Ignacio, pensando en todo aquello, se sugestionaba. Al despertarse decía: «La quiero». Al dirigirse al Banco repetía: «La quiero». Al oír las campanas pensaba: «Yo he tardado en conocerla veinte años. Tampoco estaré satisfecho hasta que hayan transcurrido otros veinte».
Una mañana la llamó por teléfono. Nunca había oído la voz de Marta al teléfono. La atención con que ésta le habló le descubrió que la muchacha debía de estar siempre como esperándole, pues sus primeras palabras revelaron sorpresa, pero no desconcierto. En efecto, Marta le habló como si lo realmente importante para ella radicara en hablar con él, aunque fuera a media mañana, aunque para ello tuviera que dejar su cuarto sin arreglar. Ignacio le pidió que salieran juntos, aprovechando que era sábado y que él no tenía clase. Salir solos, como la víspera de Reyes, en que fueron a ver los farolillos y la cabalgata, y descubrieron que su amigo el Rubio, ¡el Rubio!, hacía de Rey Negro, montado en un magnífico caballo pardo, desde el cual los saludó y aun los bendijo, prometiéndoles con ello mil juguetes -mecanos, muñecas, bicicletas- y quién sabe si el juguete de un porvenir vivido juntos, uno al lado de otro, en perfecta comunión.
Marta aceptó, y salieron, llenando el sábado de íntimo y mutuo entusiasmo. Y luego salieron toda la tarde del domingo, sin contar con que por la mañana se vieron en misa, en compañía de Mateo y Pilar. Y luego las salidas continuaron, dándose cuenta uno y otro de que en realidad les hacía falta poca cosa para ser dichosos: estar juntos, nada más. Estando juntos, el tiempo cobraba un sentido pleno, los muros daban la impresión de poder ser atravesados, los pies danzaban en el suelo con un tintineo gnómico, de seres libres; y, sobre todo, el buen humor, intercalado entre instantes de emoción y ternura. Cualquier incidente les hacía gracia y los obligaba a juntar sus respectivos meñiques: un coche que pasara llevando muchas maletas en el toldo, con una de ellas a punto de caerse; un perro sin rabo, los pájaros filosóficamente sentados en los hilos telegráficos. Esto les gustaba especialmente: los postes telegráficos. Ignacio se acercaba a ellos, aplicaba el oído, invitaba a Marta a hacer lo propio y al oír el zumbido trasmisor exclamaba: «¡Exacto! ¡Es mi padre, que está hablando desde Correos!» Un día Marta sacó de su bolso un espejo pequeño, redondo. Ignacio, al verlo, lanzó una exclamación de júbilo. Pegó su cabeza a la de Marta, y ambos se esforzaron por caber dentro del círculo. Se rieron lo indecible porque no lo conseguían. Marta preguntó: «¿Lo tiro al río?» Ignacio contestó: «Se lo merece». Marta lo hizo, y uno y otro contemplaron cómo el agua engullía el círculo en el que acaso vivieran todavía las dos mitades de sus rostros.

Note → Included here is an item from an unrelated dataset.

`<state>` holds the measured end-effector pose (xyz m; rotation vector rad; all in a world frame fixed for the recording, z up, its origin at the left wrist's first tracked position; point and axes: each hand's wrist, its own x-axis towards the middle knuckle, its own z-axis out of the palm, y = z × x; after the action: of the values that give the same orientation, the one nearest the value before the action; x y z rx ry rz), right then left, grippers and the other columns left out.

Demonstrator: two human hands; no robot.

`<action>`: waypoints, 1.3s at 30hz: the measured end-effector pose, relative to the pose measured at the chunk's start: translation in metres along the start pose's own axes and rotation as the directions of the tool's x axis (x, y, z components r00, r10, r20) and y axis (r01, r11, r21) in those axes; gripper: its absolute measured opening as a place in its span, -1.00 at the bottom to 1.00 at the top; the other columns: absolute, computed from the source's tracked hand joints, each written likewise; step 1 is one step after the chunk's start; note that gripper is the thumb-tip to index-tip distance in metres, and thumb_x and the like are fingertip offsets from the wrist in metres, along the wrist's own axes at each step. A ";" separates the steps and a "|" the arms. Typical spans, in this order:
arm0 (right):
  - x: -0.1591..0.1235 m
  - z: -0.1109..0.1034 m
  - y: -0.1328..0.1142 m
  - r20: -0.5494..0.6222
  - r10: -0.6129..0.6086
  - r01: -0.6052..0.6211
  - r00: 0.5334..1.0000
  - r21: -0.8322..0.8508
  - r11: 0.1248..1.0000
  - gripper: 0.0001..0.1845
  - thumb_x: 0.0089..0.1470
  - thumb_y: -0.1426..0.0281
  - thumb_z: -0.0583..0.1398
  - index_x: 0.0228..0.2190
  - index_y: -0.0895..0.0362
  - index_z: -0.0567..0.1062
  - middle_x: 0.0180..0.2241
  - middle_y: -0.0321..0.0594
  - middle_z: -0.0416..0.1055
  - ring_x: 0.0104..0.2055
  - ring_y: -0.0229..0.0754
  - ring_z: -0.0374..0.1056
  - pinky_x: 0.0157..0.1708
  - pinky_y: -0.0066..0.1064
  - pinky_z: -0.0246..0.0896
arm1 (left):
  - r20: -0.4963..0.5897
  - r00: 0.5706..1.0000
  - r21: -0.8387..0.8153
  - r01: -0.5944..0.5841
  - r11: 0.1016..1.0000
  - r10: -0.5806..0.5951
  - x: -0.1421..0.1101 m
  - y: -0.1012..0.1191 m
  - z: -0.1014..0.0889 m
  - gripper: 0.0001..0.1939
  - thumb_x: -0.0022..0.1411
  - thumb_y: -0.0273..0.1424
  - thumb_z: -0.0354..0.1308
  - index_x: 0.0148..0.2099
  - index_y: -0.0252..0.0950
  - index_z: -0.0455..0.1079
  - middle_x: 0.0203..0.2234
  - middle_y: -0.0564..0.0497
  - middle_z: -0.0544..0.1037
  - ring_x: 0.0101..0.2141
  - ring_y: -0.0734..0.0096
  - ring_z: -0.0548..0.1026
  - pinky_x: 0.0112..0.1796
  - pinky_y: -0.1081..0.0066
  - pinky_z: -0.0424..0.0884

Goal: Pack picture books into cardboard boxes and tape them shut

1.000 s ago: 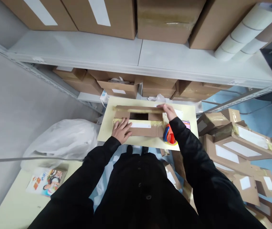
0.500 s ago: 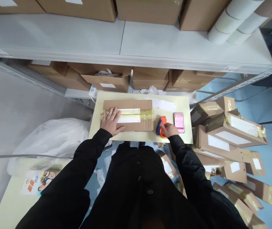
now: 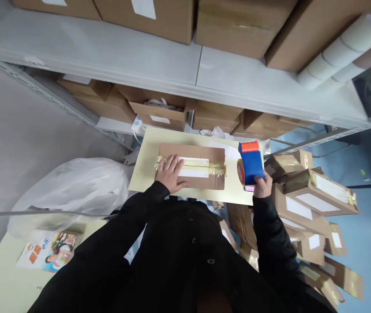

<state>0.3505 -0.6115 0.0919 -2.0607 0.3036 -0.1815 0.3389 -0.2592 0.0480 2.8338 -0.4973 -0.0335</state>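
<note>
My left hand lies with fingers spread on the left part of a cardboard box. Clear yellowish tape runs along the box's middle, over a white label. To the right of the box, my right hand grips a blue and orange tape dispenser, raised above the small table. A roll of tape shows at the dispenser's left side. The phone beneath it is mostly hidden.
A grey shelf with cardboard boxes spans the far side. Paper lies at the table's back right. Taped boxes are piled on the floor to the right. A white plastic bag bulges at the left, above a leaflet.
My right hand has taken hold of the tape dispenser, lifted it off the table and moved it right, over the phone. My left hand stays on the box. The view has shifted and tilted.
</note>
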 end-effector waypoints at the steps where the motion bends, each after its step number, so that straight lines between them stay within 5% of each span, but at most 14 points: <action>1: 0.004 0.004 -0.023 0.011 -0.067 0.066 0.998 0.029 0.997 -0.54 -0.12 -0.06 0.07 -0.66 0.07 0.21 -0.70 -0.29 0.10 -0.60 -0.24 0.04 -0.58 -0.36 0.01 | -0.004 1.000 -0.012 -0.003 1.000 0.003 -0.001 0.000 -0.001 -0.09 0.08 0.07 0.03 0.33 -0.36 -0.03 0.29 -0.26 0.00 0.27 -0.08 -0.07 0.20 -0.05 -0.37; 3: 0.011 0.031 -0.064 0.159 -0.118 0.114 0.980 0.032 0.993 -0.45 -0.09 -0.12 0.08 -0.72 0.08 0.18 -0.72 -0.31 0.04 -0.62 -0.29 -0.04 -0.62 -0.38 -0.08 | -0.013 1.000 -0.041 -0.015 0.999 0.014 -0.003 0.000 -0.002 -0.09 0.08 0.08 0.03 0.33 -0.36 -0.02 0.29 -0.26 0.00 0.28 -0.09 -0.08 0.20 -0.05 -0.37; 5: 0.017 0.071 -0.093 0.410 -0.155 0.140 0.899 0.067 0.988 -0.38 -0.17 -0.18 0.11 -0.75 0.11 0.22 -0.73 -0.32 0.06 -0.62 -0.32 -0.02 -0.62 -0.41 -0.09 | -0.025 0.999 -0.088 -0.029 0.996 0.027 -0.007 -0.002 -0.003 -0.10 0.07 0.08 0.05 0.31 -0.36 0.03 0.27 -0.28 0.05 0.27 -0.10 -0.06 0.20 -0.07 -0.36; 8: 0.023 0.119 -0.106 0.608 -0.106 0.097 0.787 0.048 0.994 -0.37 -0.22 -0.20 0.14 -0.73 0.14 0.29 -0.74 -0.36 0.08 -0.65 -0.36 -0.02 -0.65 -0.46 -0.10 | -0.042 0.999 -0.248 -0.021 0.969 0.011 -0.013 -0.008 -0.002 -0.20 0.10 -0.01 0.08 0.26 -0.37 0.12 0.19 -0.30 0.23 0.23 -0.11 0.06 0.21 -0.06 -0.27; 10: 0.026 0.132 -0.101 0.646 -0.061 0.065 0.761 0.018 0.998 -0.38 -0.24 -0.18 0.17 -0.73 0.14 0.30 -0.76 -0.39 0.08 -0.66 -0.38 -0.03 -0.67 -0.48 -0.12 | -0.070 0.994 -0.457 0.039 0.889 -0.079 -0.012 -0.013 -0.002 -0.29 0.16 -0.09 0.04 0.27 -0.36 0.10 0.17 -0.26 0.27 0.21 -0.05 0.14 0.21 -0.04 -0.12; 12: 0.028 0.131 -0.094 0.659 -0.045 0.039 0.751 0.024 0.999 -0.39 -0.26 -0.17 0.18 -0.76 0.13 0.26 -0.77 -0.41 0.05 -0.68 -0.39 -0.06 -0.68 -0.49 -0.15 | -0.071 0.965 -0.726 0.122 0.676 -0.251 -0.006 -0.018 -0.006 -0.35 0.22 -0.13 -0.04 0.29 -0.30 0.04 0.18 -0.21 0.27 0.18 0.05 0.22 0.16 0.01 0.10; 14: 0.031 0.126 -0.088 0.672 -0.048 0.021 0.739 0.049 0.999 -0.38 -0.27 -0.17 0.19 -0.78 0.12 0.21 -0.78 -0.43 0.01 -0.69 -0.40 -0.10 -0.69 -0.49 -0.19 | 0.055 0.914 -0.925 0.197 0.324 -0.401 0.006 -0.021 -0.013 -0.39 0.23 -0.11 -0.04 0.27 -0.24 0.07 0.14 -0.18 0.32 0.08 0.12 0.36 0.02 0.09 0.32; 17: 0.033 0.120 -0.083 0.674 -0.066 0.019 0.736 0.076 0.997 -0.38 -0.26 -0.15 0.19 -0.80 0.11 0.17 -0.78 -0.44 -0.04 -0.70 -0.41 -0.14 -0.69 -0.48 -0.23 | 0.391 0.866 -0.920 0.357 -0.164 -0.311 0.027 -0.023 -0.027 -0.47 0.16 -0.04 0.06 0.03 -0.31 0.32 -0.14 -0.18 0.52 -0.23 0.24 0.54 -0.23 0.23 0.48; 19: 0.033 0.120 -0.083 0.671 -0.076 0.024 0.738 0.085 0.996 -0.39 -0.24 -0.13 0.20 -0.80 0.11 0.17 -0.78 -0.44 -0.04 -0.70 -0.41 -0.14 -0.69 -0.48 -0.24 | 0.482 0.843 -0.868 0.421 -0.264 -0.240 0.036 -0.023 -0.033 -0.59 0.11 -0.08 0.14 -0.21 -0.35 0.40 -0.40 -0.09 0.54 -0.43 0.38 0.53 -0.37 0.34 0.48; 21: 0.031 0.122 -0.084 0.669 -0.080 0.032 0.739 0.084 0.996 -0.39 -0.22 -0.12 0.20 -0.80 0.11 0.17 -0.78 -0.43 -0.03 -0.69 -0.41 -0.14 -0.69 -0.47 -0.24 | 0.459 0.839 -0.885 0.404 -0.231 -0.292 0.041 -0.023 -0.035 -0.71 0.06 -0.18 0.20 -0.39 -0.34 0.39 -0.58 0.04 0.47 -0.56 0.50 0.46 -0.46 0.46 0.43; 26: 0.025 0.124 -0.098 0.683 -0.092 0.099 0.725 0.028 0.995 -0.44 -0.15 -0.08 0.19 -0.76 0.13 0.25 -0.75 -0.39 0.07 -0.67 -0.38 -0.05 -0.68 -0.47 -0.13 | 0.303 0.879 -0.923 0.367 0.116 -0.370 0.036 -0.039 -0.036 -0.73 0.07 -0.32 0.16 -0.60 -0.32 0.33 -0.75 0.14 0.34 -0.64 0.55 0.39 -0.55 0.54 0.35; 31: 0.032 0.102 -0.103 0.677 -0.068 0.181 0.733 -0.098 0.979 -0.48 -0.09 -0.02 0.19 -0.73 0.16 0.33 -0.73 -0.36 0.15 -0.66 -0.37 0.01 -0.65 -0.46 -0.07 | 0.366 0.765 -0.893 0.449 0.032 -0.531 0.016 -0.102 -0.036 -0.78 0.08 -0.26 0.17 -0.39 -0.35 0.40 -0.58 0.01 0.52 -0.52 0.45 0.51 -0.37 0.37 0.49; 34: 0.038 0.091 -0.097 0.676 -0.020 0.194 0.737 -0.184 0.964 -0.47 -0.08 -0.02 0.18 -0.72 0.16 0.36 -0.74 -0.36 0.16 -0.67 -0.37 0.00 -0.66 -0.46 -0.08 | 0.391 0.730 -0.839 0.533 0.109 -0.560 0.006 -0.133 -0.021 -0.72 0.08 -0.21 0.17 -0.41 -0.36 0.38 -0.58 -0.05 0.53 -0.54 0.41 0.52 -0.37 0.27 0.51; 39: 0.037 0.097 -0.095 0.658 -0.081 0.323 0.748 -0.255 0.911 -0.46 -0.06 -0.01 0.16 -0.76 0.14 0.32 -0.77 -0.39 0.06 -0.67 -0.38 -0.05 -0.65 -0.45 -0.11 | 0.306 0.747 -0.789 0.546 0.281 -0.590 0.004 -0.117 0.024 -0.70 0.07 -0.19 0.15 -0.30 -0.35 0.47 -0.26 -0.24 0.58 -0.09 0.08 0.51 -0.06 0.09 0.40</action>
<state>0.4241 -0.4968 0.1280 -2.3713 -0.3496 0.4834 0.3798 -0.1606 -0.0053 1.8222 0.5100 -0.2726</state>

Marta creía a ciegas que Ignacio llegaría a ser todo un hombre, «Sólo le falta canalizar todas las energías en una sola dirección…» Lo que más le gustaba era subir con él a la Catedral y a las murallas. Mucho más que sentarse en el taburete de un bar. Le parecía que allá su amor cobraba solemnidad, que en realidad no era reciente. A veces llegaba a sentirse un personaje histórico.

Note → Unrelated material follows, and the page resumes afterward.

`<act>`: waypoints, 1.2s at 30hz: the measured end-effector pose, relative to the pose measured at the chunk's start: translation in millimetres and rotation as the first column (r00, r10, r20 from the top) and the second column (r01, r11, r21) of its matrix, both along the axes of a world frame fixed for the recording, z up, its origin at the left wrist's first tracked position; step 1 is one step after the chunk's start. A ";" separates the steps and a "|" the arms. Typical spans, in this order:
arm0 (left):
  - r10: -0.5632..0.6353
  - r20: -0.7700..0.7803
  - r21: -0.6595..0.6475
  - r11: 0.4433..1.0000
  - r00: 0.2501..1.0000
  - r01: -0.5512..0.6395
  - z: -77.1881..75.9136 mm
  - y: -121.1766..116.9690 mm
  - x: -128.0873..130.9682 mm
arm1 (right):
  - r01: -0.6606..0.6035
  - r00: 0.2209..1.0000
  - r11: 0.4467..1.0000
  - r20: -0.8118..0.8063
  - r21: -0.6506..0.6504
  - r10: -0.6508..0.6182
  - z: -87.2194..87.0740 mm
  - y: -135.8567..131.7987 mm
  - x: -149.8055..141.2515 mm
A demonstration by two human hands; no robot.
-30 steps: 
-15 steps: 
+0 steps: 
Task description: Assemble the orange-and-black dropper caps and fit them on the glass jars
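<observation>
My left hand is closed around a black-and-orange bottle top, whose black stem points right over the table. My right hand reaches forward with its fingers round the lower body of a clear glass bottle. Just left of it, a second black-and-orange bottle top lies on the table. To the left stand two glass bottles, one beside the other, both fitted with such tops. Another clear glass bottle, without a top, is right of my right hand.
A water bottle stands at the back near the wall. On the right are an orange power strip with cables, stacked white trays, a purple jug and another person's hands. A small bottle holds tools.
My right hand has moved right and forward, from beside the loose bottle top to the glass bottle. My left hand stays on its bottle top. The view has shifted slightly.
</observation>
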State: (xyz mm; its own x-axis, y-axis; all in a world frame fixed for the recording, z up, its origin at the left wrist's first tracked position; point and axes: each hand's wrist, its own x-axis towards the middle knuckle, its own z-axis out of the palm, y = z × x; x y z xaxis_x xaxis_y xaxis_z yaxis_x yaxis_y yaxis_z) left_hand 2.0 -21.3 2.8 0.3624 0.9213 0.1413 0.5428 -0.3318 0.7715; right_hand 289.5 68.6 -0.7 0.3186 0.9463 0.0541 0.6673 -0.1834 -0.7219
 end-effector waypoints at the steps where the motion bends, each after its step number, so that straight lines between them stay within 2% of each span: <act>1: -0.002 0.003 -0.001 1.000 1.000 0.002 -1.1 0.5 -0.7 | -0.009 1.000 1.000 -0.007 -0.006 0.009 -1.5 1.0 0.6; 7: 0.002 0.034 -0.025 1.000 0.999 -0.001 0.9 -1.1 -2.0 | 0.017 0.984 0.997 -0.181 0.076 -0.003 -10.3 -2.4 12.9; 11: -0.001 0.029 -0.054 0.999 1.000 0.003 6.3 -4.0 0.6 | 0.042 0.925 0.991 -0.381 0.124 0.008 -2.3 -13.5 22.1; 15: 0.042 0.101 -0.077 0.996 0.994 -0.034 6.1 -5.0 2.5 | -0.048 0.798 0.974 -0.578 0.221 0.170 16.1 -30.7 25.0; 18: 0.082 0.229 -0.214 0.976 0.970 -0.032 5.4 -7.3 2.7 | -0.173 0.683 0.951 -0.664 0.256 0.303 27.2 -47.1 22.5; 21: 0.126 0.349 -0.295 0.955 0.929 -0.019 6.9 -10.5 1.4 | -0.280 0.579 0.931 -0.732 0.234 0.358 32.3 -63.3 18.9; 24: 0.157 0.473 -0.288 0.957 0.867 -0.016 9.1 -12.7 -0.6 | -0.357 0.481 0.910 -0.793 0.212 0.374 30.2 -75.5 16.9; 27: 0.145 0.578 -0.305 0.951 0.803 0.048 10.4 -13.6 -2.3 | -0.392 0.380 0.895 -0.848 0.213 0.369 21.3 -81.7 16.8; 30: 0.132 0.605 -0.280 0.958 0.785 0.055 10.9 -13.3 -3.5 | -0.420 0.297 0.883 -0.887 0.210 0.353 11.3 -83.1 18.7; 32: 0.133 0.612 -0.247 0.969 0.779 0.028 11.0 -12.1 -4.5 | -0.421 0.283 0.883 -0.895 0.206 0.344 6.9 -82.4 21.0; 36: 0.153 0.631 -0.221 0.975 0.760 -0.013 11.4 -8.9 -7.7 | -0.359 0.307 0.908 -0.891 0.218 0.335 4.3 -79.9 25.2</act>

Ignacio accedía a su deseo. Y en cuanto se encontraban rodeados de piedras y hiedra, agradecía al Señor que la aventura de las piquetas derribando murallas no hubiera sido más que un sueño. En el camino del Calvario, el muchacho se emocionaba más de la cuenta, pues recordaba a Carmen Elgazu avanzando por él con el rosario colgándole de los dedos. Y en cuanto llegaban a la ermita, eternamente esperando, Ignacio juntaba su mano a la de Marta, entrelazando los dedos, y ambos contemplaban el valle. Toda la historia de la ciudad, y su propia historia, el neto cielo mediterráneo y aquellos verdes que ni siquiera en invierno morían del todo, les unían en un solo ser, capaz de vencer todos los obstáculos.